## PROBLEM TO WORK ON
Using the entries below, output exactly the line containing "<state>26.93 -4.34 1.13" and all lines that follow it to the end.

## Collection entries
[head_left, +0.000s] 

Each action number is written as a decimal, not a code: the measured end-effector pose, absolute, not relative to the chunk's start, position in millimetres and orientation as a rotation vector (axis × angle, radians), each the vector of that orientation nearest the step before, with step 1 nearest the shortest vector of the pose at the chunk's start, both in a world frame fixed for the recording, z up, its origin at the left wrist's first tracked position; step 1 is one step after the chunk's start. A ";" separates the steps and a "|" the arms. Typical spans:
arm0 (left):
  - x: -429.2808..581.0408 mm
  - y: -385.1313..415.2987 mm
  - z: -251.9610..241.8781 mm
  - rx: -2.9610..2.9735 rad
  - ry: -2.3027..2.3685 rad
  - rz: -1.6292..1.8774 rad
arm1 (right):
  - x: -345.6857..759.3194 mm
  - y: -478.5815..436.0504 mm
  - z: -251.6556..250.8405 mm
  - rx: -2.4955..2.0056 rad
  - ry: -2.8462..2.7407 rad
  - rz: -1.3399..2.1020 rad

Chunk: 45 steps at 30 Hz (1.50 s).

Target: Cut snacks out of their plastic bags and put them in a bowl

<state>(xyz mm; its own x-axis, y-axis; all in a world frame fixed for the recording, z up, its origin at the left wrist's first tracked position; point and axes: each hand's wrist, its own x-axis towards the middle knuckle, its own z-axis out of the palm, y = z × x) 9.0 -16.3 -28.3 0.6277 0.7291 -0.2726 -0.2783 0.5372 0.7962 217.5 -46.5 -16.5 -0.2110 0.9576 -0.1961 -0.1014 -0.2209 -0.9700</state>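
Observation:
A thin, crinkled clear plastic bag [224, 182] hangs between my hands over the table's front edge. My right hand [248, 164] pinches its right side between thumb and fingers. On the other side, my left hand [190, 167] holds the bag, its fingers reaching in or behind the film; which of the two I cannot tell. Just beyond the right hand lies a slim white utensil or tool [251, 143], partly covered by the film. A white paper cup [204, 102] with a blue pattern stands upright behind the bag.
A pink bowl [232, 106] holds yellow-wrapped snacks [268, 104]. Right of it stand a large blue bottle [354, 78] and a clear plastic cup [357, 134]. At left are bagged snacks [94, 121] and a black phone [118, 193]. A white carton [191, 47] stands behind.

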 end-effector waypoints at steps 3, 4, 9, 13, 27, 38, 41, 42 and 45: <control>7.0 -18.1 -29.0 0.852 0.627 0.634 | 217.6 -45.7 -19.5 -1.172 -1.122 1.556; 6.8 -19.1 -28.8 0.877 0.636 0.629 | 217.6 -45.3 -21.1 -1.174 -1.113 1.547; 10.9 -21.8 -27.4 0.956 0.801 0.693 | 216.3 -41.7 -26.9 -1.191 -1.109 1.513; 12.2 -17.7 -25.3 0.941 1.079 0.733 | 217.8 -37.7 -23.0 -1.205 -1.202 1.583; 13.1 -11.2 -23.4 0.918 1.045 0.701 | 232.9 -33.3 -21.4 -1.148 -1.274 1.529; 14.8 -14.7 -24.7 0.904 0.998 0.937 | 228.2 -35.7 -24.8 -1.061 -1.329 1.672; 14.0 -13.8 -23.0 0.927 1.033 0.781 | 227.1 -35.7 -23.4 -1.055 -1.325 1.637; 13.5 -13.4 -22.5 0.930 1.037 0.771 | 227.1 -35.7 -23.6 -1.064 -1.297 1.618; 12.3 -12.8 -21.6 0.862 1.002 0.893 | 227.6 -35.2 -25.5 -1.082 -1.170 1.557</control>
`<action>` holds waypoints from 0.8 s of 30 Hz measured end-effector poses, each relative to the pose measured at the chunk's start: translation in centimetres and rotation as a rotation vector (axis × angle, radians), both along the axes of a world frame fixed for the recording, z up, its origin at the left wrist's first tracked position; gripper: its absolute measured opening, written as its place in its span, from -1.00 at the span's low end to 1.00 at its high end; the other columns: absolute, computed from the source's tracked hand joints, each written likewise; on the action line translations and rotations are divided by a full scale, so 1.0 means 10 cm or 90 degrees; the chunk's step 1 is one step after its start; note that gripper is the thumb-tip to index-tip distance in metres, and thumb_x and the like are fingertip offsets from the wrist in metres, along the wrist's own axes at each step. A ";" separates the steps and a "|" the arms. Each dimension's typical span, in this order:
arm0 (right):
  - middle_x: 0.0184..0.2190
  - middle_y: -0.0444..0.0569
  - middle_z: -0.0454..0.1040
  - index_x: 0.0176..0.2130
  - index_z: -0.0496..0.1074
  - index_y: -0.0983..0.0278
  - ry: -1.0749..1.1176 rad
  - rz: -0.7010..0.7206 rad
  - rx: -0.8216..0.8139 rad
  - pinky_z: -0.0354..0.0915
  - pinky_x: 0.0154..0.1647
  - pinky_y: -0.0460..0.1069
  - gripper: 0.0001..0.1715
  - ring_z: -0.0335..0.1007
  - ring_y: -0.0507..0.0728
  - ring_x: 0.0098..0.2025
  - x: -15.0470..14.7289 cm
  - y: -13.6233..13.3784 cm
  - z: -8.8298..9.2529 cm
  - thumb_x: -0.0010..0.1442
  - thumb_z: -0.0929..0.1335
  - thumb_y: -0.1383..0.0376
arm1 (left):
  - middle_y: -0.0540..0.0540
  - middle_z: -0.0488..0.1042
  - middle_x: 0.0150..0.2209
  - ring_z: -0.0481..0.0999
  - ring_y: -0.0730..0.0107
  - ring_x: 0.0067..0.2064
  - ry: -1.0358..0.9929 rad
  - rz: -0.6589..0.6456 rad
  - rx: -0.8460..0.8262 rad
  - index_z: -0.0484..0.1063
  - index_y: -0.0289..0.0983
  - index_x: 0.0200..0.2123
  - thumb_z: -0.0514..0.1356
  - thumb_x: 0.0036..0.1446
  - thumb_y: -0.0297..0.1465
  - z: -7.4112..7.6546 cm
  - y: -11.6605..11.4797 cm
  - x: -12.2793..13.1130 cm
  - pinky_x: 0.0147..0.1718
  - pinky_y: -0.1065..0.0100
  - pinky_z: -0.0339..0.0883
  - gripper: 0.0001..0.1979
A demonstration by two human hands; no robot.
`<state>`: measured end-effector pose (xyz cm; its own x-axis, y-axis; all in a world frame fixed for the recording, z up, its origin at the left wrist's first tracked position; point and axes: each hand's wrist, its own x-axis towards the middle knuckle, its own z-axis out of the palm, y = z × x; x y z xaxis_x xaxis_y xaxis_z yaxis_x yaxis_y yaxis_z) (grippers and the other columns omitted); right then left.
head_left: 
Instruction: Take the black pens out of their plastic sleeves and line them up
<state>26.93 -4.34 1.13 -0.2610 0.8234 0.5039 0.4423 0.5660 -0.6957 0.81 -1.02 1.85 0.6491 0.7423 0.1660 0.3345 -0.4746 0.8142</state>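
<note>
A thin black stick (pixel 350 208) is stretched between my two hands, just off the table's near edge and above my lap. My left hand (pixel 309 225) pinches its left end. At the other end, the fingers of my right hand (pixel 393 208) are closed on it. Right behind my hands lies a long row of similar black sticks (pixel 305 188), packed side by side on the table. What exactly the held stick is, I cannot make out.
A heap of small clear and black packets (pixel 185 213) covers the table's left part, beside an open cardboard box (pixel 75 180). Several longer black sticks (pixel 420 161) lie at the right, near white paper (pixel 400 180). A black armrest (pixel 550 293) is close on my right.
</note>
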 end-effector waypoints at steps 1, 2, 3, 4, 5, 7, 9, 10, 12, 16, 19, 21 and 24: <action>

## COMPLETED TASK
<state>26.93 -4.34 1.13 -0.2610 0.8234 0.5039 0.4423 0.5660 -0.6957 0.81 -1.02 1.85 0.6491 0.7423 0.1660 0.3345 -0.4746 0.8142</state>
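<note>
A thin black stick (pixel 350 208) is stretched between my two hands, just off the table's near edge and above my lap. My left hand (pixel 309 225) pinches its left end. At the other end, the fingers of my right hand (pixel 393 208) are closed on it. Right behind my hands lies a long row of similar black sticks (pixel 305 188), packed side by side on the table. What exactly the held stick is, I cannot make out.
A heap of small clear and black packets (pixel 185 213) covers the table's left part, beside an open cardboard box (pixel 75 180). Several longer black sticks (pixel 420 161) lie at the right, near white paper (pixel 400 180). A black armrest (pixel 550 293) is close on my right.
</note>
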 end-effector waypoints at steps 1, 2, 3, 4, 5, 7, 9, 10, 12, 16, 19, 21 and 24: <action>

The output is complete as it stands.